### What you will do
Nothing but the lines below from the one holding "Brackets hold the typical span" up to and including the one holding "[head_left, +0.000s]" should be copied, exactly and without pictures.

### Data provided
>>

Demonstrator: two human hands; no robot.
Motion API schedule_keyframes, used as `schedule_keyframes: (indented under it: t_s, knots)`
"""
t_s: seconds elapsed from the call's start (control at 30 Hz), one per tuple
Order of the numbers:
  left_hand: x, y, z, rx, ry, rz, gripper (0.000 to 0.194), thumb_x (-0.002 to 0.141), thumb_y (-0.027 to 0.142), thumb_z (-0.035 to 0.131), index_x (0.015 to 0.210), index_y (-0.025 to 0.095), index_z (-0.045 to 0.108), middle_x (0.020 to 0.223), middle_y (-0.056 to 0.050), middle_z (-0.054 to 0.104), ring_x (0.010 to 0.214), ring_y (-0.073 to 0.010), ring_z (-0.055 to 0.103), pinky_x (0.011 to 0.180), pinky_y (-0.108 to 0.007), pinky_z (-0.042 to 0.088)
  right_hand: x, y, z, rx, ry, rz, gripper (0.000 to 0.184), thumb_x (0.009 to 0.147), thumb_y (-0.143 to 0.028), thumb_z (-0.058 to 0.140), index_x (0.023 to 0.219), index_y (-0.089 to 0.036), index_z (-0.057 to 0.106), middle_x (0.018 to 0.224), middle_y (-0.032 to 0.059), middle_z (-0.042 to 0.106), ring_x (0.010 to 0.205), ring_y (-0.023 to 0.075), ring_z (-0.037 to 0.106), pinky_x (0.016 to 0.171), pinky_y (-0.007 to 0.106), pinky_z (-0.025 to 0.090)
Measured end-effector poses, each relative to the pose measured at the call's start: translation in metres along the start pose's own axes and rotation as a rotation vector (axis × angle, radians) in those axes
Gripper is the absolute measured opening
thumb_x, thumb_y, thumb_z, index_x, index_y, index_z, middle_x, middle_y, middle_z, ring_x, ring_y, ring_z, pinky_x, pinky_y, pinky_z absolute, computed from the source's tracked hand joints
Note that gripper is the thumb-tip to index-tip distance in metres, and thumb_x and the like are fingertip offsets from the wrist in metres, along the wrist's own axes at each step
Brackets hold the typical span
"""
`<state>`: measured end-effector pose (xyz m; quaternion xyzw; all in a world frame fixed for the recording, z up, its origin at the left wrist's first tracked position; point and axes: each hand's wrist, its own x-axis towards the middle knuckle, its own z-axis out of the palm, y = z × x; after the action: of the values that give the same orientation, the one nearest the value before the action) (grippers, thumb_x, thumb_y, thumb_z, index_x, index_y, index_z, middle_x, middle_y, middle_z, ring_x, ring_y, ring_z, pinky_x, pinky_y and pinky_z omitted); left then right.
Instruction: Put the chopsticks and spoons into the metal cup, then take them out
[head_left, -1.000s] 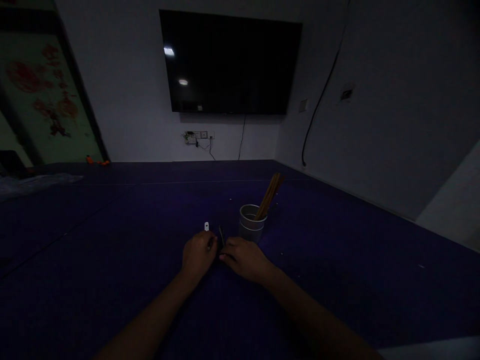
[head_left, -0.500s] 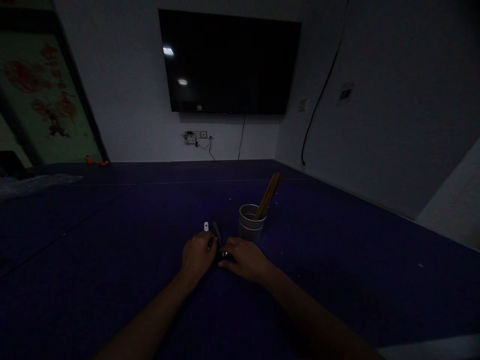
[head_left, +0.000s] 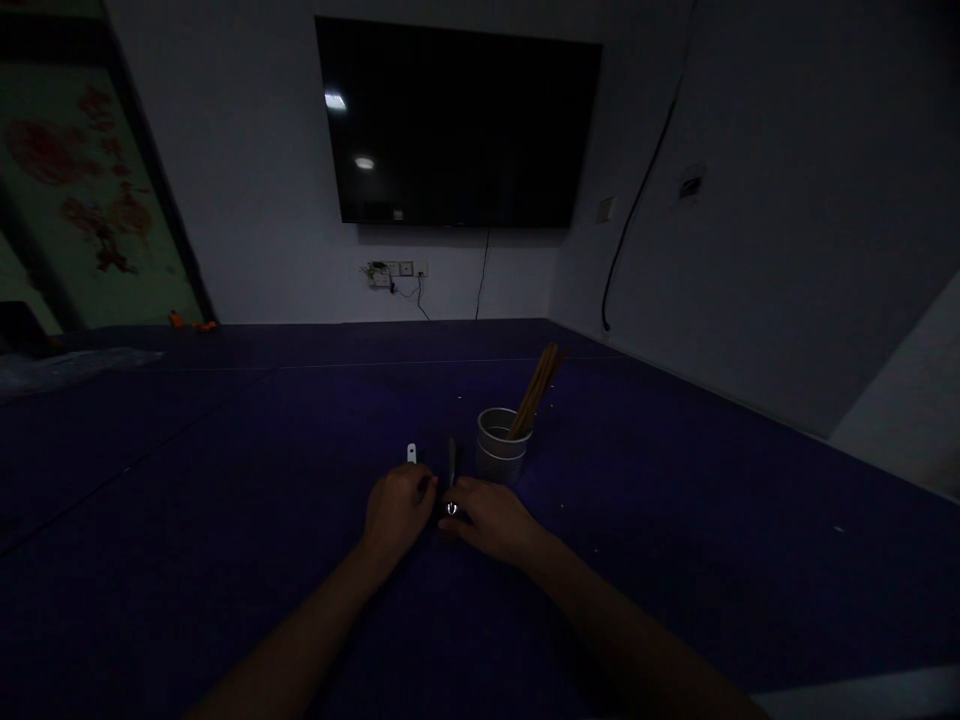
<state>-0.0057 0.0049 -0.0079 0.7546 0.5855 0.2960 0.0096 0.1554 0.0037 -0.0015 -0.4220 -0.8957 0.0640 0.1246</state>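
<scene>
My left hand (head_left: 396,508) rests on the dark blue surface with its fingers curled. A white handle end with a hole (head_left: 412,453) pokes out beyond its knuckles; the rest of that utensil is hidden under the hand. Close by on the right, the fingers of my right hand (head_left: 491,515) pinch a slim utensil with a dark handle (head_left: 452,455). Its shiny rounded metal part shows between thumb and fingers, the handle pointing away from me. Just beyond my right hand stands a grey metal cup (head_left: 501,462), with a bundle of wooden chopsticks (head_left: 534,395) leaning to the right in it.
The dark blue tabletop (head_left: 315,420) reaches to the wall, with small white specks on it. Clear plastic wrap (head_left: 71,370) lies at far left, near small orange items (head_left: 204,326). A television (head_left: 461,125) hangs above wall sockets (head_left: 397,270). The room is dim.
The dark handle in my right hand has swung from leaning left to nearly straight ahead, away from my left hand. My left hand and the cup have hardly moved.
</scene>
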Motion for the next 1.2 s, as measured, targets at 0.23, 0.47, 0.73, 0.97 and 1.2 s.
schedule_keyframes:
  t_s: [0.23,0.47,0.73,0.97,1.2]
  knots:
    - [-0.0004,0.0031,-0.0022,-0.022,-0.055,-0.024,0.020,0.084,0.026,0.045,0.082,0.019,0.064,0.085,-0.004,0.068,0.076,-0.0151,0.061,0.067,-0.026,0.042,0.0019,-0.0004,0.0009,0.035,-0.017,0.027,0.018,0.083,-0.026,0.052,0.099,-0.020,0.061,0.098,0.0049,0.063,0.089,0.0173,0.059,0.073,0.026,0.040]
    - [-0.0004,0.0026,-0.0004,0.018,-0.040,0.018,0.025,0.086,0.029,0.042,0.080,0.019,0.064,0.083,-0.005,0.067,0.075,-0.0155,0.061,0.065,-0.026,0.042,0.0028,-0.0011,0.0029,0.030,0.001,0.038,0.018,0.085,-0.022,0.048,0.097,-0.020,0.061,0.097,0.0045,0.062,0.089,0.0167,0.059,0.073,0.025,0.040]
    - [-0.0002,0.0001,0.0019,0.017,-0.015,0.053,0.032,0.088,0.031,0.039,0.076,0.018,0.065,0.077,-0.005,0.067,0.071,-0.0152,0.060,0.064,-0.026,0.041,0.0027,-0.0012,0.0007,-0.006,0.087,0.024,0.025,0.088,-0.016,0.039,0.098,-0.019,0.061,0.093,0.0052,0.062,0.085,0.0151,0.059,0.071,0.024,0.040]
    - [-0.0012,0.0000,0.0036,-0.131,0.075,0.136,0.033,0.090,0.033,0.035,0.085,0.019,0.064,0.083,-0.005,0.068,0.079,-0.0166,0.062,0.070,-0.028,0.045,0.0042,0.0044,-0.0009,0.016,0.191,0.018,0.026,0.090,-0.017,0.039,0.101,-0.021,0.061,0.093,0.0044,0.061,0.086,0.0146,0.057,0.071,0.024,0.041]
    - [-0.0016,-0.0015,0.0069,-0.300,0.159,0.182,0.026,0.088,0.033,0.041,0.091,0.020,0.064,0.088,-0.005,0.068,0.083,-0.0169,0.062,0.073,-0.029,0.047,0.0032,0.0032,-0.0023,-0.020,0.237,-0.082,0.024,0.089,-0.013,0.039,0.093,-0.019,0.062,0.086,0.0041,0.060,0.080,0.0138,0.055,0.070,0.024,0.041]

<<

### Solution to this problem
Brackets hold the typical span
"""
`<state>`: measured end-effector pose (xyz m; quaternion xyzw; all in a world frame fixed for the recording, z up, its origin at the left wrist's first tracked position; point and axes: each hand's wrist, its own x-axis towards the middle knuckle, its own z-axis out of the palm, y = z × x; after the action: of the values that give the same orientation, the one nearest the value before the action) (grippers, thumb_x, thumb_y, thumb_z, index_x, index_y, index_z, middle_x, middle_y, middle_z, ring_x, ring_y, ring_z, pinky_x, pinky_y and pinky_z omitted); left then right.
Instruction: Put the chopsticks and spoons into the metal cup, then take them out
[head_left, -1.000s] 
[head_left, -0.500s] 
[head_left, +0.000s] 

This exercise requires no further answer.